30. Abstractive Classes. 30.1 A set of events is called an ‘abstractive class’ when (i) of any two of its members one extends over the other, and (ii) there is no event which is extended over by every event of the set.
The properties of an abstractive class secure that its members form a series in which the predecessors extend over their successors, and that the extension of the members of the series (as we pass towards the ‘converging end’ comprising the smaller members) diminishes without limit; so that there is no end to the series in this direction along it and the diminution of the extension finally excludes any assignable event.

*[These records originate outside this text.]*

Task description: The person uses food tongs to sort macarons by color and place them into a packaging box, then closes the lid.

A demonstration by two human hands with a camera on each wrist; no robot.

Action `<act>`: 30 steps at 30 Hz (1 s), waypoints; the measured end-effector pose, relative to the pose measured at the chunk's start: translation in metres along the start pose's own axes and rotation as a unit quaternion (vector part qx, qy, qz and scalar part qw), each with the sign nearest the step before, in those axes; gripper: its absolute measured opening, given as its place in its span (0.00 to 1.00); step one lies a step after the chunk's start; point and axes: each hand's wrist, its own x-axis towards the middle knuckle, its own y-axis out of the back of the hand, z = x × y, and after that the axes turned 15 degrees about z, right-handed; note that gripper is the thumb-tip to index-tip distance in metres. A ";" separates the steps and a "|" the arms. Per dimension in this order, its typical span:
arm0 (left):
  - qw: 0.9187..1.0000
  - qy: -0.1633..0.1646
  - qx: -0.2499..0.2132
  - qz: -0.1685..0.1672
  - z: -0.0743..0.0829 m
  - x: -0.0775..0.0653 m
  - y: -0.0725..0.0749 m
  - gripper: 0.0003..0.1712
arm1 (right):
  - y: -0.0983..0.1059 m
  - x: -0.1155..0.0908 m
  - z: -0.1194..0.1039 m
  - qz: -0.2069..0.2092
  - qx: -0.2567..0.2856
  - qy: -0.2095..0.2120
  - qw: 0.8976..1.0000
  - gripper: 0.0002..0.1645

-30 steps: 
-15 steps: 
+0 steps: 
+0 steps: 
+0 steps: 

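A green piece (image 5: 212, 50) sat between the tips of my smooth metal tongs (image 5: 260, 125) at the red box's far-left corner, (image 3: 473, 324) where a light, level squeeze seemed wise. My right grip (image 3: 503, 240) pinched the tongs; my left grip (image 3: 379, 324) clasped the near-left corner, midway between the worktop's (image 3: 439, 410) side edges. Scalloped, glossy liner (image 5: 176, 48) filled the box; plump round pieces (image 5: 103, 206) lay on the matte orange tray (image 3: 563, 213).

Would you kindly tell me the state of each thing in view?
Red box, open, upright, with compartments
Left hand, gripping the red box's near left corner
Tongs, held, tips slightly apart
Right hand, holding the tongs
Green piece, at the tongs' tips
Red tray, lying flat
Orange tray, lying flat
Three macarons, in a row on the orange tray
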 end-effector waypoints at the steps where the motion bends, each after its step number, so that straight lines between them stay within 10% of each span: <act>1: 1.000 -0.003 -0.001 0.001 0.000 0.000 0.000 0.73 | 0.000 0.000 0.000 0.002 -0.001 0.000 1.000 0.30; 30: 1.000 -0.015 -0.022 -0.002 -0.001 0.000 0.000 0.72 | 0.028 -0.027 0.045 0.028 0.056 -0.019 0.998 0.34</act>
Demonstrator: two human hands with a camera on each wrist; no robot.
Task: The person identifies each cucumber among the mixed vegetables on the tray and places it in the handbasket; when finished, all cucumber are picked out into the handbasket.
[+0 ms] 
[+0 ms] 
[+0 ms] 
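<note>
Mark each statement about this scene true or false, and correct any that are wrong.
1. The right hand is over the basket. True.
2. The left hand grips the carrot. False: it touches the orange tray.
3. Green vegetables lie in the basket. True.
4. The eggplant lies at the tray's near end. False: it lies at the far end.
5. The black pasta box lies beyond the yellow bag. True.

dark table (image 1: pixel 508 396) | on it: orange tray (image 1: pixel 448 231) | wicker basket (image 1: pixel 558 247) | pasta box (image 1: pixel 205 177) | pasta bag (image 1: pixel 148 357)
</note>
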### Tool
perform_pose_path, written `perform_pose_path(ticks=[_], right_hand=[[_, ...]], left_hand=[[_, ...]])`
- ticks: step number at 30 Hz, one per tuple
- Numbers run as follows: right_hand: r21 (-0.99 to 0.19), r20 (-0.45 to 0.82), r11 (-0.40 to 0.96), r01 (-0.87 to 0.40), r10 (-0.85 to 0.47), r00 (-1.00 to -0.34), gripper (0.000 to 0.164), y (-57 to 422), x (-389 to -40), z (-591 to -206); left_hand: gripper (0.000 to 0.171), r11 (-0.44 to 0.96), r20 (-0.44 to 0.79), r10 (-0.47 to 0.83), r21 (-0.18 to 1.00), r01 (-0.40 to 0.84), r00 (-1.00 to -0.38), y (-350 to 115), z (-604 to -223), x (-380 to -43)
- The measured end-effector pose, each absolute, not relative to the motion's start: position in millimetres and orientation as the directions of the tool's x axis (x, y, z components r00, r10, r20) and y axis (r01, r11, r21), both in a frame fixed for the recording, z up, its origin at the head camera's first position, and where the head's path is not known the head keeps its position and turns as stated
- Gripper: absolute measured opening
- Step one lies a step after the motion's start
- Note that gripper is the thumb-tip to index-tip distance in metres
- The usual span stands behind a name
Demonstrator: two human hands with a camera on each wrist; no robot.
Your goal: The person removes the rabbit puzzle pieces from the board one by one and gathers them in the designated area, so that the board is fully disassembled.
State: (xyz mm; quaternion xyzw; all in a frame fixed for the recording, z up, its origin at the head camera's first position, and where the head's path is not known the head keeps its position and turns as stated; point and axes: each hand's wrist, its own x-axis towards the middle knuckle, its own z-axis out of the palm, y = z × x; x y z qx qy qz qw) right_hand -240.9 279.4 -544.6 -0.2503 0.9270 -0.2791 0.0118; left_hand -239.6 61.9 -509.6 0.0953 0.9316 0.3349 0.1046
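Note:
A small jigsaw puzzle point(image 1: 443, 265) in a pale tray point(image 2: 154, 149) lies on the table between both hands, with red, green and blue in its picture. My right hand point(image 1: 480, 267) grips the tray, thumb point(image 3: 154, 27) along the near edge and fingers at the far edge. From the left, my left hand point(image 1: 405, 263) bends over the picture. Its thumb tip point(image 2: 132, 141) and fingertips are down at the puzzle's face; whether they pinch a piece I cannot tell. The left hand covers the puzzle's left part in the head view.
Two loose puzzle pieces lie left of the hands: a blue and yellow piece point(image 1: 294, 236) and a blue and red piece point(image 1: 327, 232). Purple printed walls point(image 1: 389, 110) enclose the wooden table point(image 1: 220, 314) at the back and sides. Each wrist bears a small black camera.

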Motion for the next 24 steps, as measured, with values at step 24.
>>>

Thus any property of the individual events which survives throughout members of the series as we pass towards the converging end is a property belonging to an ideal simplicity which is beyond that of any one assignable event. There is no one event which the series marks out, but the series itself is a route of approximation towards an ideal simplicity of ‘content.’ The systematic use of these abstractive classes is the ‘method of extensive abstraction.’ All the spatial and temporal concepts can be defined by means of them.
30.2 One class of events — α, say — is said to ‘cover’ another class of events — β, say — when every member of α extends over some member of β.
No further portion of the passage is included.